Entropion (Turned in lid)

Entropion is a medical condition in which the lower eyelid turns inward.

Right Lower Eyelid Entropion Repair

With age, the skin, muscles and tendons of the lower eyelid can sag and droop. In addition, the fat that surrounds and cushions the eyeball can bulge forward through the skin of the lower lids. As the tendons of the lower lid sag, the lower lid can invert and turn inward with the lashes rubbing the eyeball. This can lead to tearing, mucous discharge (mattering), crusting of the eyelashes and scratching of the cornea.

Repair of lower lid ectropion is done as an outpatient procedure. Frequently this is done in the office with local anesthesia (injection of medicine to numb the area). For patients who desire or need sedation, ectropion repair may be scheduled in an outpatient surgery center where intravenous sedation (also known as conscious or twilight sedation) may be offered. With the area numb, the tendons of the eyelid are usually tightened with sutures through small incisions. The specifics of the procedure are tailored to each patient's needs.

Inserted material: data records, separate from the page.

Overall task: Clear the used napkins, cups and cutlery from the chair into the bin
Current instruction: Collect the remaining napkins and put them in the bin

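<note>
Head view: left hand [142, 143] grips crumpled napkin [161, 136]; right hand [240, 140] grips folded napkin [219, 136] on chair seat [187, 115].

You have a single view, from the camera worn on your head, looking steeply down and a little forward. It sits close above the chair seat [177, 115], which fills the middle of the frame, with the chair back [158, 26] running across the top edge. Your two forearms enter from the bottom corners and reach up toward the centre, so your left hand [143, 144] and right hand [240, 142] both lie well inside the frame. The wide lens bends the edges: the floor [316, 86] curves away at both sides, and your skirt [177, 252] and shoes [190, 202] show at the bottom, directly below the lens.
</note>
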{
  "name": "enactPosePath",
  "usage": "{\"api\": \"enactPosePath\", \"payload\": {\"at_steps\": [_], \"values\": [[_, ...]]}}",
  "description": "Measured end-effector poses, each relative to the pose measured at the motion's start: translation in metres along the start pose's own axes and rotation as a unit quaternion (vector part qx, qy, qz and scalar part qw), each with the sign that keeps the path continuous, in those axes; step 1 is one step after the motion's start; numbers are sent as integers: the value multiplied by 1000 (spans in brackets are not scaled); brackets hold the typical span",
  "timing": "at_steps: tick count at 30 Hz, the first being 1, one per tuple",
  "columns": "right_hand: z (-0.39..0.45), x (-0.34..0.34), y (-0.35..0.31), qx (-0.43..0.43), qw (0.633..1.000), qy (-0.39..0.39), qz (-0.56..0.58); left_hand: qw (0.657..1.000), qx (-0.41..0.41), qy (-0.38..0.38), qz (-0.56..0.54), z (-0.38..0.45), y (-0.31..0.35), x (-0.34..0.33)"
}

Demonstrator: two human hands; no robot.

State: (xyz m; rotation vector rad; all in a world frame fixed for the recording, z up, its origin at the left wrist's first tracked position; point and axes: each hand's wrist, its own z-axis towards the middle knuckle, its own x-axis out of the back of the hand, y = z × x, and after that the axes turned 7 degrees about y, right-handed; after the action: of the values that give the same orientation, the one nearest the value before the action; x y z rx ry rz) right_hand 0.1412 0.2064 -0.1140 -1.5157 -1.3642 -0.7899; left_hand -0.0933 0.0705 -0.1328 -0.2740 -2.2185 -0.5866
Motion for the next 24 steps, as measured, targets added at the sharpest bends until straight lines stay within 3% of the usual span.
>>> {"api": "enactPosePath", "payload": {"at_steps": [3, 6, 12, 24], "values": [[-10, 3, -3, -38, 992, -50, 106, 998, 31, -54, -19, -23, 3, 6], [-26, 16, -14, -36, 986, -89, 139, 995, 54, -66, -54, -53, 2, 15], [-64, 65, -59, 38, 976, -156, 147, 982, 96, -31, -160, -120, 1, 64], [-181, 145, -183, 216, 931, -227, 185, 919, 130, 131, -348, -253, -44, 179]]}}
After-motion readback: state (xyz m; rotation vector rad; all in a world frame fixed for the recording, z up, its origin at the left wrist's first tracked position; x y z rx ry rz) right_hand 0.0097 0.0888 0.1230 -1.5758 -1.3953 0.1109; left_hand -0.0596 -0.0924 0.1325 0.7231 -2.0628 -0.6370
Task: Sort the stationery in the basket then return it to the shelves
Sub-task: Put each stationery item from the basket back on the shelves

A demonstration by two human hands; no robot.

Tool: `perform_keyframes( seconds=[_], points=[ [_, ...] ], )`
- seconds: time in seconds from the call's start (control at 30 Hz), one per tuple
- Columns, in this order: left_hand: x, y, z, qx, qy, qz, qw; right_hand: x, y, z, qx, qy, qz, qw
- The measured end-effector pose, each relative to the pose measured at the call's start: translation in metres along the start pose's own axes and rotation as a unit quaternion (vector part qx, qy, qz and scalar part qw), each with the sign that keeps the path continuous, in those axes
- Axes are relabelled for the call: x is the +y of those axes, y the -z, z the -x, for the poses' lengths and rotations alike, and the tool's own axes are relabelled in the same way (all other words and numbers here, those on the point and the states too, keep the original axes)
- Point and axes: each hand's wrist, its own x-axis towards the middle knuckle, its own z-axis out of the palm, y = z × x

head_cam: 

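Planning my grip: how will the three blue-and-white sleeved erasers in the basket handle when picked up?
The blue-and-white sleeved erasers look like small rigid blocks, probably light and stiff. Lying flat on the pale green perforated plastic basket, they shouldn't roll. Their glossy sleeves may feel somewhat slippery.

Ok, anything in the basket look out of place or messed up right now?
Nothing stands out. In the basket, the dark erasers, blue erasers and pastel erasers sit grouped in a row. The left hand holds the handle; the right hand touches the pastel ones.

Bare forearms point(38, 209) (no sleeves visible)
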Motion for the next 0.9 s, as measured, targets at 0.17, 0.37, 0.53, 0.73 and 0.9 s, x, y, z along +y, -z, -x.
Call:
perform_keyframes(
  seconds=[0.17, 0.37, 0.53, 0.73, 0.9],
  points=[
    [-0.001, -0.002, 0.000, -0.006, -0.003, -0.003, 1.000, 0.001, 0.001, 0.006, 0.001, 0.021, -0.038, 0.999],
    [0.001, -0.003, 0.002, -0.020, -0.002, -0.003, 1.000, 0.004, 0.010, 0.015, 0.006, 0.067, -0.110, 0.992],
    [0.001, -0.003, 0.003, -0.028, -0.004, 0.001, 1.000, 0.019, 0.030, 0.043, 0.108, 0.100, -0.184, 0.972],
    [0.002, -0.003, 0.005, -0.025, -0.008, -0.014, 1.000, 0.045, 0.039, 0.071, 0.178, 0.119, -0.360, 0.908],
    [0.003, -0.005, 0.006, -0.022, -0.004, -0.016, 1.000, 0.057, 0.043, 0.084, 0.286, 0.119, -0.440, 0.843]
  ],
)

The results of entropion repair depend upon each patient’s symptoms, unique anatomy, appearance goals, and ability to adapt to changes. By correcting this droopiness of the lower lid, the surgery typically improves tearing and mucous discharge as well as the foreign body sensation that is caused by lashes rubbing the eye. Entropion repair does not improve blurred vision caused by problems inside the eye, or by visual loss caused by neurological disease behind the eye.

There are several options for anesthesia to make you comfortable during surgery. Entropion repair is frequently done in the office with just local anesthesia (medicine injected to numb the area). If patients desire some relaxation oral medication can be prescribed which the patient can pick up from his/her pharmacy and take before the procedure. If additional sedation is preferred, your entropion repair may be scheduled at an outpatient surgery center. At a surgery center, intravenous sedation (also known as conscious or twilight sedation) can be offered. Less commonly, or if eyelid surgery is combined with other surgery, you may be given deeper anesthesia that makes you unconscious for the surgery (general anesthesia).

You may be willing to live with the symptoms and appearance of droopy saggy lower lids with tearing, red eyes and mucous discharge and decide not to have surgery on your lids at this time.